Much of the journalism and analysis trying to understand what is wrong with elite U.S. soccer blames “pay to play.” In the predominant system in U.S. youth soccer, families are required to pay high fees — often between $1,500 and $7,000 per season for children as young as 7 — for club registration, coaching, and league enrollment. On top of that come the additional costs of uniforms and the travel (usually borne by families) required to attend tournaments, which are often hundreds of miles away. Some clubs claim to offer scholarships, but any visitor to a field where elite clubs — usually organized through MLS Next, Major League Soccer’s official youth league, or the Elite Club National League (ECNL) — are playing will immediately notice the lack of diversity among players, coaches, and the broader talent pool.

MLS Next is a curious beast. Created as an elite development pathway modeled loosely on academy systems at professional clubs abroad, especially in Europe’s top leagues, it has expanded beyond Major League Soccer clubs to become another lucrative revenue stream in many markets.

The tournament circuit funnels families into designated hotels and sprawling exurban field complexes, generating revenue for organizers while concentrating players already inside the pay-to-play system for easier recruitment. College coaches heavily prioritize finding players at top MLS Next and ECNL showcases because it is cheaper and easier than scouting unaffiliated leagues across the U.S. (Compounding this exclusion is the growing interest in youth sports from venture capital and private equity firms, which increasingly see profits to be made from the system, particularly through facilities, coaching, and data management opportunities.)
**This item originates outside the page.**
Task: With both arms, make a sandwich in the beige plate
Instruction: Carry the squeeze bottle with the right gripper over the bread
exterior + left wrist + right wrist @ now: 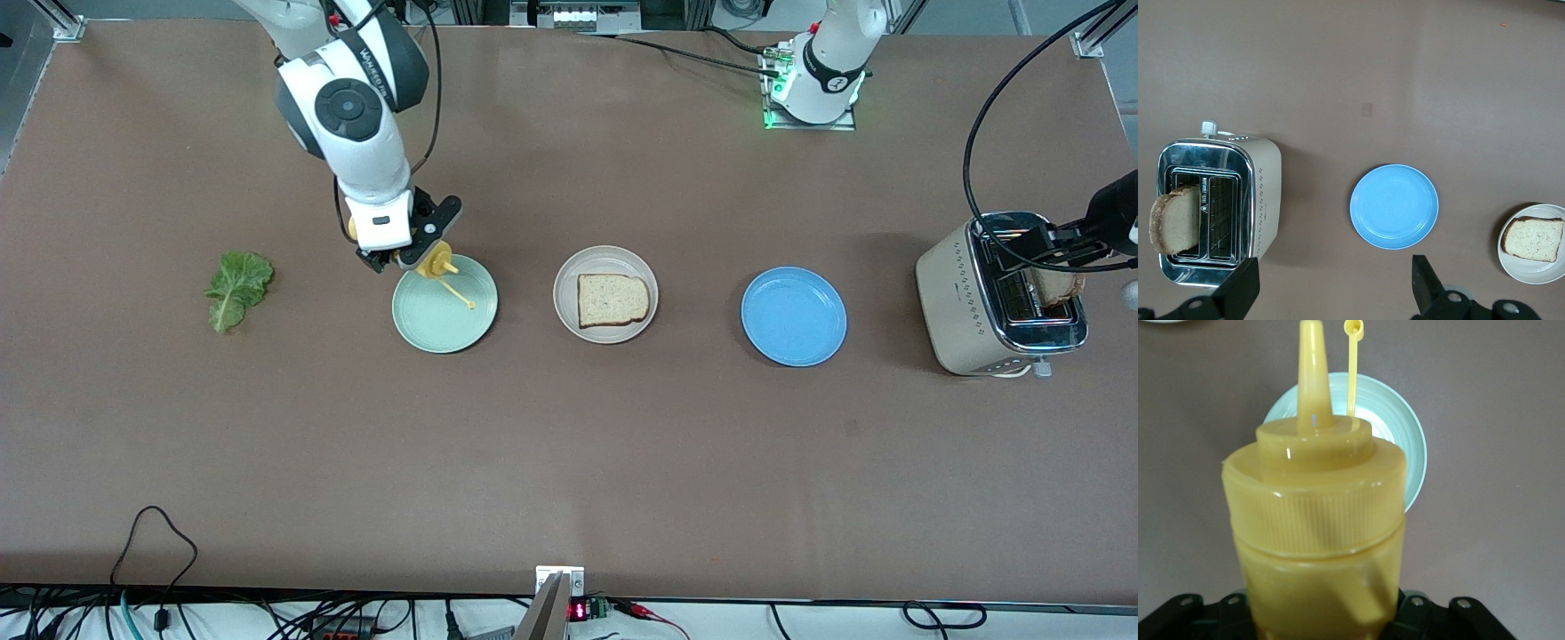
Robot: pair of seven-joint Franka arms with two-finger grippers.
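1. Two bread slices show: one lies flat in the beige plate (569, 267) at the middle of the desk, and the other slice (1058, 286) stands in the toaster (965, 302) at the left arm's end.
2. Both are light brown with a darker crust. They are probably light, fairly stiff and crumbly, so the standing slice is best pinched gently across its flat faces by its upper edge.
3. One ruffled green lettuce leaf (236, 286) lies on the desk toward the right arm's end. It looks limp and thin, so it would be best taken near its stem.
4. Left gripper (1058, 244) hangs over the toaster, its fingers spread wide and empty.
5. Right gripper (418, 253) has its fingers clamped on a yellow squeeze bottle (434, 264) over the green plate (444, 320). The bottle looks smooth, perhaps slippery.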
The result is that working-class players are far less likely to be seen or evaluated. The journalist Isma’il Kushkush reported in The Nation that recruiters often overlook unaffiliated leagues with strong Black and Latino talent in favor of ECNL and MLS Next academies serving wealthier players, who are disproportionately white. The identification (ID) camps for teens that many colleges with soccer programs host, ostensibly to allow coaches to discover players, also charge fees, reproducing many of the same racial and class disparities. The advertising for ID camps is often misleading, creating the impression that attendance provides a meaningful pathway to recruitment, when in practice they function largely as a fund-raising mechanism for schools and programs.

A related factor is that the vast majority of Black and brown working-class kids attend schools with severely underfunded athletic programs, although soccer is mostly played outside schools. In fact, many MLS Next teams discourage boys from playing for school teams, even warning some that doing so could jeopardize their progress in the academy or violate club participation rules.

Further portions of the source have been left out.